As can be seen, the files for the Blogs, News, and Twitter are quite large at approximately 210, 206, and 167 MB. They contain 0.9, 1, and 2.4 million lines and have 38, 35, and 30 millions words respectively.

Clean Data

##  select ASCII
blogs <- iconv(blogs, "latin1", "ASCII", sub="")
news <- iconv(news, "latin1", "ASCII", sub="")
twitter <- iconv(twitter, "latin1", "ASCII", sub="")

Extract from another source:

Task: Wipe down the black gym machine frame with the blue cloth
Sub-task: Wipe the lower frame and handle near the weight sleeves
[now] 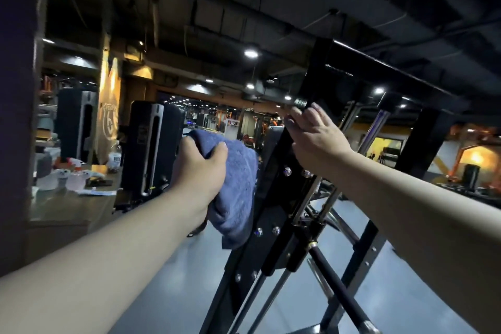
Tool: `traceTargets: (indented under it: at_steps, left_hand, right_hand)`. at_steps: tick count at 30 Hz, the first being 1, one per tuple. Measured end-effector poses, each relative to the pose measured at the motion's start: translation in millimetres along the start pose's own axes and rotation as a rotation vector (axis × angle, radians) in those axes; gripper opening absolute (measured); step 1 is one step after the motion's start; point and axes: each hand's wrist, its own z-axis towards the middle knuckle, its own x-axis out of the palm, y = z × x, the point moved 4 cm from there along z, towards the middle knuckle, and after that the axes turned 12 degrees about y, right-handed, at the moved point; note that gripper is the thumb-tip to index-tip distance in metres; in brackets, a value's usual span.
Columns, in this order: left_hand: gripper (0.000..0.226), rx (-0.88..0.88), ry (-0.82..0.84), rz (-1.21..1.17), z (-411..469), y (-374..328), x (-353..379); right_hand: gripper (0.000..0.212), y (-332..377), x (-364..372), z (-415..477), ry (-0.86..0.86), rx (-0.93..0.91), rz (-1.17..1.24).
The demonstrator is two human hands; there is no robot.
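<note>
Two bare forearms (108,266) nearest, stretched toward far. One blue cloth (238,187) bunched in clenched left hand (200,168), just left of one black frame (273,211). Right hand (317,141) raised higher, fingers curled round frame's slanted upright.

1. One view only: a wide-angle camera worn on the person's head.
2. Facing: forward and slightly down, rolled sideways. The black frame (276,198) runs slantwise, with ceiling above and floor below.
3. Nearness: arm's reach. The left hand (200,168) holding the blue cloth (238,179) and the right hand (314,138) gripping the frame sit mid-picture.
</note>
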Motion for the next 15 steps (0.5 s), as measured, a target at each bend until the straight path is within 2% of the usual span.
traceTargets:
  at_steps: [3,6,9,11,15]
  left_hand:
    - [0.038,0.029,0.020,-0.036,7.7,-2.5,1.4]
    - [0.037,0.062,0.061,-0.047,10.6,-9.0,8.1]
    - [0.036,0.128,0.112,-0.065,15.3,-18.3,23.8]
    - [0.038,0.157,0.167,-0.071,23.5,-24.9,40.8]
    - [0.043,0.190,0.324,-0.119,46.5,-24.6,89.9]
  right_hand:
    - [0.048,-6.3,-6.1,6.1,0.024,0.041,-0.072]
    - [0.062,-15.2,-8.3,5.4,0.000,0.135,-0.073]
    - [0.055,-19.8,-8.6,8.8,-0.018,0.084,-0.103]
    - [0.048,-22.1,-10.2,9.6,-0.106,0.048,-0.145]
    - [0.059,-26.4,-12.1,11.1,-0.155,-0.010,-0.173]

We removed the non-ASCII characters from the data set.

Exploratory Data Analysis

During Exploratory Data Analysis, we select a sample, clean it and examine the data using the n-gram approach for prediction.

Sampling Data

Give then large sample size of the input files, we select a very small sample of the file namely 2000 lines from each file and create a combined data set.

set.seed(456)
combo_data <- c(sample(blogs, 2000),
                 sample(news, 2000),
                 sample(twitter, 2000))

Prediction Approach

Given an input with a few words, we have to predict the next word. In this case, N-gram approach is quite useful. N-gram approach involves creating a list of 1, 2,.. N adjacent words. Given the user input, we try to find the most probable follow-up words. A simple but effective algorithm for prediction is the Katz Backoff algorithm. If the user enters three or more words, the final three words are used to find the best matches in the Quadgrams table. If no three word match is found, then a match is attempted in the last two words in the trigram table and so on, until the last one input word is used to find a match in the bigram table.

Cleaning Data

We next build a corpus from the sample combined data set above. We convert to lowercase, remove punctuation, numbers and extra white space,

### build a corpus
corpus <- VCorpus(VectorSource(combo_data))
# Convert to lowercase
corpus <- tm_map(corpus, tolower)
# Remove punctuation
corpus <- tm_map(corpus, removePunctuation)
# Remove numbers
corpus <- tm_map(corpus, removeNumbers)
# Remove extra white spaces
corpus <- tm_map(corpus, stripWhitespace)
# convert to plain text
corpus <- tm_map(corpus, PlainTextDocument)

N-gram creation

We next convert the text into tokens and set up n-grams.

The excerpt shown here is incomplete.